The ultimate conclusion? You don’t want your suppliers to go bust, so you’ll probably need to accept their cost increases, which eventually forces you to increase prices to your customers, causing a possible drop in demand.
Predicting Future Costs Is Difficult
When interest rates are changing, you may struggle to know the cost of future borrowing, or the cost of existing business loan rates unless you have a fixed rate. This can make it hard to plan your future finances, and when to invest in new equipment or business growth.
Solutions To Rising Interest Rates
If rising interest rates are causing you sleepless nights, then take action to reduce the impact. For example, identify if you can:
- Delay buying any big ticket items if you can, if they drain your cash reserves or require a big lump of debt. You may be able to get by for a time or think of a Plan B, such as repairing, renovating or refurbishing.

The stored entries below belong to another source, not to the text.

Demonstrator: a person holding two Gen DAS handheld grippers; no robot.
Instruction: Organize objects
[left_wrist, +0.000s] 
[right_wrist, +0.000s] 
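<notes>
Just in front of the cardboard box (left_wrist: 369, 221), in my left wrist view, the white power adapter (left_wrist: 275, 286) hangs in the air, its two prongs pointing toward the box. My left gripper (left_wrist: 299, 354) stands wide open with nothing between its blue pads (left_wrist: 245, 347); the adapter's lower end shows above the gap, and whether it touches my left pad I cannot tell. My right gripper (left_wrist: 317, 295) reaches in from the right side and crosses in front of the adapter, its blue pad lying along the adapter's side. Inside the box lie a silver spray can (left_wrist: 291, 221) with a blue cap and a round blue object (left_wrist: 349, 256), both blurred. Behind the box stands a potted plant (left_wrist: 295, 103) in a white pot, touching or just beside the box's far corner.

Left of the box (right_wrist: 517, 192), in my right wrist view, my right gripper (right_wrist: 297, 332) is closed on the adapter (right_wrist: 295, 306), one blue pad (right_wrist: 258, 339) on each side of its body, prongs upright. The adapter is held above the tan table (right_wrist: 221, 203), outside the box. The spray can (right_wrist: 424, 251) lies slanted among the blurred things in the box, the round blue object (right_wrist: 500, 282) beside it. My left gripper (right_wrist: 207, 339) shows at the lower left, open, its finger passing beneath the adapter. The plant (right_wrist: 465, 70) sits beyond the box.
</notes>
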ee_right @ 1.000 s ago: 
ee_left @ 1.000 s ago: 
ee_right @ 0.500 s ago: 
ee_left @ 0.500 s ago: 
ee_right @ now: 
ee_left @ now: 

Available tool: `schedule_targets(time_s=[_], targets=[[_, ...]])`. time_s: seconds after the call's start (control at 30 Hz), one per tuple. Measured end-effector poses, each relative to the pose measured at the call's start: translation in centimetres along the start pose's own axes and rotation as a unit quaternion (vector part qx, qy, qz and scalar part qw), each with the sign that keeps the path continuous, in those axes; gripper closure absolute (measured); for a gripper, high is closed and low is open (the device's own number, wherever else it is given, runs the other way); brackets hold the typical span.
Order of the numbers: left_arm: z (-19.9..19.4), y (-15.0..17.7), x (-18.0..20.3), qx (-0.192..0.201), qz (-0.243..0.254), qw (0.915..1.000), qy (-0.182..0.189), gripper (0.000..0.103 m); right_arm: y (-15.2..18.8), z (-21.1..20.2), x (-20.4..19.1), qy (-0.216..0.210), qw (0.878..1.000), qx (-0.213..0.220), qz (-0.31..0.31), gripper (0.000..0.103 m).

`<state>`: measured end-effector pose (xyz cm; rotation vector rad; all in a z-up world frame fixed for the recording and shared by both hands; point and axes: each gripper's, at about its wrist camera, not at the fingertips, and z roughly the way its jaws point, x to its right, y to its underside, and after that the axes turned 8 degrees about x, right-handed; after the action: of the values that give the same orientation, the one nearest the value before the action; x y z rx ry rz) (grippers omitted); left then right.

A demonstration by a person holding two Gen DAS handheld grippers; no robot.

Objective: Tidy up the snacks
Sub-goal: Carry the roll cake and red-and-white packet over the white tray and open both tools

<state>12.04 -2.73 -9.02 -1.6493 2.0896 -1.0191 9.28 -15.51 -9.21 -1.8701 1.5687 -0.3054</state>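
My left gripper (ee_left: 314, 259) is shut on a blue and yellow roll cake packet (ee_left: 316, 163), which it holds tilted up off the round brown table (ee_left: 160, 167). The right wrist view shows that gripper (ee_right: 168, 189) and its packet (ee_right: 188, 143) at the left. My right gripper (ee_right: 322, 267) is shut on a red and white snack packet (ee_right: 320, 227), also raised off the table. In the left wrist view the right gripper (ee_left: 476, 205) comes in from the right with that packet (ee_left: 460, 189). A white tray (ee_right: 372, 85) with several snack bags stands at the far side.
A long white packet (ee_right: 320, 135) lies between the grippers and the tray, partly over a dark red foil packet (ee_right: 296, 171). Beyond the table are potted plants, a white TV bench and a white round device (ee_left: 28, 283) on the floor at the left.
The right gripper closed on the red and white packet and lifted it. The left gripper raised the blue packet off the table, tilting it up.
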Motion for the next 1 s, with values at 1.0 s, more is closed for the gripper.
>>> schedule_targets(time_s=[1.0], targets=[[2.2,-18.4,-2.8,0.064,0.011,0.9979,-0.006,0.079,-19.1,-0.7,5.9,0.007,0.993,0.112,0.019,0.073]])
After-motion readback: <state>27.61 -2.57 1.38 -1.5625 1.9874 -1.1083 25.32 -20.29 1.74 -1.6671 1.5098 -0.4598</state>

- Pay interest only on any loans if possible within your loan agreement. This could reduce your monthly payments and push out your repayment date, but if the interest rate increase is causing undue stress, it could be a temporary option.
- Refinance credit cards and any other higher interest products you use. It may cost a little more in administration to track and pay for expenses as you go, but it could give you the breather you need.
- Refinance loans with a longer fixed term, giving you some protection against further increases outside your control.
- If you’re planning to get a small business loan, do it sooner than later, especially if you can afford the repayments now and believe that interest rate increases will continue. Options with the Small Business Administration could be a great fit.
Note that the resources listed here are meant solely as overviews and helpful information. Please consult experts regarding your specific security needs for your business.